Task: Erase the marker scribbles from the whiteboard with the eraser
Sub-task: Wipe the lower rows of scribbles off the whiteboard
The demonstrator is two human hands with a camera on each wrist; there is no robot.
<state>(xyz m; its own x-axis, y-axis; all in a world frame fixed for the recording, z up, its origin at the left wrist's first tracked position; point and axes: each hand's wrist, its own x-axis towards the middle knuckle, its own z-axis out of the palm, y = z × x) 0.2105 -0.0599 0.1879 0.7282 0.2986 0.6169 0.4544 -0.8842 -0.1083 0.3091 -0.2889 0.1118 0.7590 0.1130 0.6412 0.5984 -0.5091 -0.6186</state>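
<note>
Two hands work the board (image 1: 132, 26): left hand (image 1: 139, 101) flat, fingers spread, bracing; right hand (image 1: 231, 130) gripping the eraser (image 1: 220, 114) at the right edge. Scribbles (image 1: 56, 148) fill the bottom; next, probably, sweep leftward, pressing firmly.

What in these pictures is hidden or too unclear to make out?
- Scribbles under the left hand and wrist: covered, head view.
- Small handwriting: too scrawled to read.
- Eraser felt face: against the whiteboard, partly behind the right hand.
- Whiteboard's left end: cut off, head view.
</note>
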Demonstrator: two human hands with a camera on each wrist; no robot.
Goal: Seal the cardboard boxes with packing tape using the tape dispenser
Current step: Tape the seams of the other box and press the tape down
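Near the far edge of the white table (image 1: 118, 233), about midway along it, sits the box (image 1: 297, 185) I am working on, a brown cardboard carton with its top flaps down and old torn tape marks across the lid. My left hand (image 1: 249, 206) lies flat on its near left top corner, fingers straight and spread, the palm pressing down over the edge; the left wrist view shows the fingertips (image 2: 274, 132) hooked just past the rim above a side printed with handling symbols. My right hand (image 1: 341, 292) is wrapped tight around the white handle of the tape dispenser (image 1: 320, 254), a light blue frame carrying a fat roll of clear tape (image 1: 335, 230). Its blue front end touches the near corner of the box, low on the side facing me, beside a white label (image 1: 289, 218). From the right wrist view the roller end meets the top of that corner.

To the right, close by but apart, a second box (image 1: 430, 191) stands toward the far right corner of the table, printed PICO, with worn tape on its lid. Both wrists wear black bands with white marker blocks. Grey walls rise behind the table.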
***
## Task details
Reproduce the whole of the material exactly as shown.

## Answer to the problem
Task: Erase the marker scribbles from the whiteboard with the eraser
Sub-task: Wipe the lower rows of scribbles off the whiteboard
The demonstrator is two human hands with a camera on each wrist; there is no robot.
<state>(xyz m; its own x-axis, y-axis; all in a world frame fixed for the recording, z up, its origin at the left wrist's first tracked position; point and axes: each hand's wrist, its own x-axis towards the middle knuckle, its own z-axis out of the palm, y = z × x) 0.2105 -0.0599 0.1879 0.7282 0.2986 0.6169 0.4544 -0.8842 -0.1083 0.3091 -0.2889 0.1118 0.7590 0.1130 0.6412 0.5984 -0.5091 -0.6186</state>
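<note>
Two hands work the board (image 1: 132, 26): left hand (image 1: 139, 101) flat, fingers spread, bracing; right hand (image 1: 231, 130) gripping the eraser (image 1: 220, 114) at the right edge. Scribbles (image 1: 56, 148) fill the bottom; next, probably, sweep leftward, pressing firmly.

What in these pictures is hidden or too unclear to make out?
- Scribbles under the left hand and wrist: covered, head view.
- Small handwriting: too scrawled to read.
- Eraser felt face: against the whiteboard, partly behind the right hand.
- Whiteboard's left end: cut off, head view.
</note>
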Demonstrator: two human hands with a camera on each wrist; no robot.
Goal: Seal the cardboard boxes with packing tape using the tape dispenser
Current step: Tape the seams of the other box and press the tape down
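Near the far edge of the white table (image 1: 118, 233), about midway along it, sits the box (image 1: 297, 185) I am working on, a brown cardboard carton with its top flaps down and old torn tape marks across the lid. My left hand (image 1: 249, 206) lies flat on its near left top corner, fingers straight and spread, the palm pressing down over the edge; the left wrist view shows the fingertips (image 2: 274, 132) hooked just past the rim above a side printed with handling symbols. My right hand (image 1: 341, 292) is wrapped tight around the white handle of the tape dispenser (image 1: 320, 254), a light blue frame carrying a fat roll of clear tape (image 1: 335, 230). Its blue front end touches the near corner of the box, low on the side facing me, beside a white label (image 1: 289, 218). From the right wrist view the roller end meets the top of that corner.

To the right, close by but apart, a second box (image 1: 430, 191) stands toward the far right corner of the table, printed PICO, with worn tape on its lid. Both wrists wear black bands with white marker blocks. Grey walls rise behind the table.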

No further output is required for this answer.